=== YOUR TASK ===
Without the pictures, can you quote each line below exactly?

=== RAW DATA ===

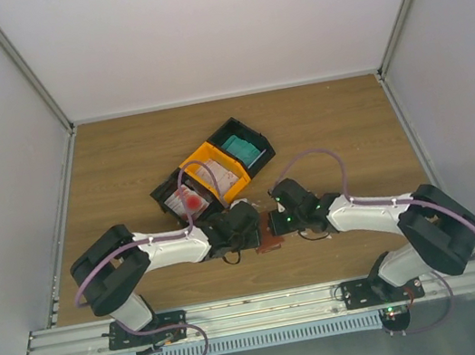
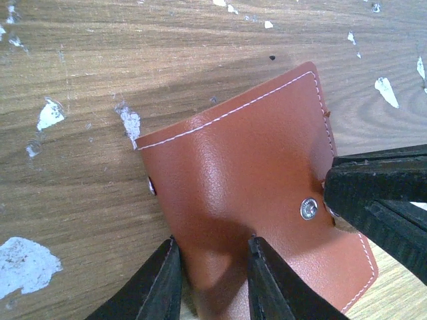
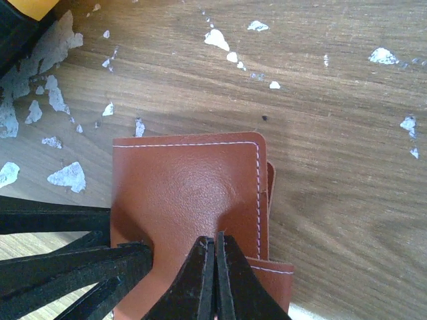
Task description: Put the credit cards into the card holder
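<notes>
The small flat reddish-brown leather card holder (image 2: pixel 247 193) lay on the wooden tabletop (image 1: pixel 124 161), near the orange plastic bin (image 1: pixel 209 171), on the arms' side. The left claw (image 2: pixel 213 267) stood half open across its edge. The right claw (image 3: pixel 215 247) was shut tight, its tips on the leather. The holder looked light, soft and bendy, so it was best held by one flap's edge.

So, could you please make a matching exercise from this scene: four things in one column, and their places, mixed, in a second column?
Things:
1 teal cards
2 red-marked white cards
3 pale cards
4 card holder

Places:
A on the table, outside the bins
B orange bin
C far black bin
D near black bin

Pairs: 1-C, 2-D, 3-B, 4-A
</notes>
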Controlling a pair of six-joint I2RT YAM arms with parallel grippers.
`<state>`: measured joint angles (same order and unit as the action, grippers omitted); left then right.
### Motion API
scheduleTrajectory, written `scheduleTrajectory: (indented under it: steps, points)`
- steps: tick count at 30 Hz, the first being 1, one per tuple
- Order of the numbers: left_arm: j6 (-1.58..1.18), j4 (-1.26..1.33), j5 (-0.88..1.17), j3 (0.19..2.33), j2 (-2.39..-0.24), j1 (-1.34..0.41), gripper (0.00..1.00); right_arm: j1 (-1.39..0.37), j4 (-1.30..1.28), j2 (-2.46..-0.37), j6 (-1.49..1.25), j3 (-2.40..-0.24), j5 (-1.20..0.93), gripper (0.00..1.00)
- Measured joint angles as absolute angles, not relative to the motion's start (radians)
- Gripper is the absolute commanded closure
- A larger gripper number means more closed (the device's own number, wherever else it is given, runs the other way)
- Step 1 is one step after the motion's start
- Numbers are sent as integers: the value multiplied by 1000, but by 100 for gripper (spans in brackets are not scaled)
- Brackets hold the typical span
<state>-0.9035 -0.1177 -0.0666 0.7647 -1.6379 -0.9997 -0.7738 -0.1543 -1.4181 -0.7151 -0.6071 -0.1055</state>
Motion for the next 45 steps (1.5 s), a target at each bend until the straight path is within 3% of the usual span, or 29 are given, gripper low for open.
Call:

=== SOLVED PROBLEM ===
Task description: Put the credit cards into the card holder
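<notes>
The small flat reddish-brown leather card holder (image 2: pixel 247 193) lay on the wooden tabletop (image 1: pixel 124 161), near the orange plastic bin (image 1: pixel 209 171), on the arms' side. The left claw (image 2: pixel 213 267) stood half open across its edge. The right claw (image 3: pixel 215 247) was shut tight, its tips on the leather. The holder looked light, soft and bendy, so it was best held by one flap's edge.

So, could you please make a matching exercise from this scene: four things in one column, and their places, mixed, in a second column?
Things:
1 teal cards
2 red-marked white cards
3 pale cards
4 card holder

Places:
A on the table, outside the bins
B orange bin
C far black bin
D near black bin

Pairs: 1-C, 2-D, 3-B, 4-A
</notes>
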Controlling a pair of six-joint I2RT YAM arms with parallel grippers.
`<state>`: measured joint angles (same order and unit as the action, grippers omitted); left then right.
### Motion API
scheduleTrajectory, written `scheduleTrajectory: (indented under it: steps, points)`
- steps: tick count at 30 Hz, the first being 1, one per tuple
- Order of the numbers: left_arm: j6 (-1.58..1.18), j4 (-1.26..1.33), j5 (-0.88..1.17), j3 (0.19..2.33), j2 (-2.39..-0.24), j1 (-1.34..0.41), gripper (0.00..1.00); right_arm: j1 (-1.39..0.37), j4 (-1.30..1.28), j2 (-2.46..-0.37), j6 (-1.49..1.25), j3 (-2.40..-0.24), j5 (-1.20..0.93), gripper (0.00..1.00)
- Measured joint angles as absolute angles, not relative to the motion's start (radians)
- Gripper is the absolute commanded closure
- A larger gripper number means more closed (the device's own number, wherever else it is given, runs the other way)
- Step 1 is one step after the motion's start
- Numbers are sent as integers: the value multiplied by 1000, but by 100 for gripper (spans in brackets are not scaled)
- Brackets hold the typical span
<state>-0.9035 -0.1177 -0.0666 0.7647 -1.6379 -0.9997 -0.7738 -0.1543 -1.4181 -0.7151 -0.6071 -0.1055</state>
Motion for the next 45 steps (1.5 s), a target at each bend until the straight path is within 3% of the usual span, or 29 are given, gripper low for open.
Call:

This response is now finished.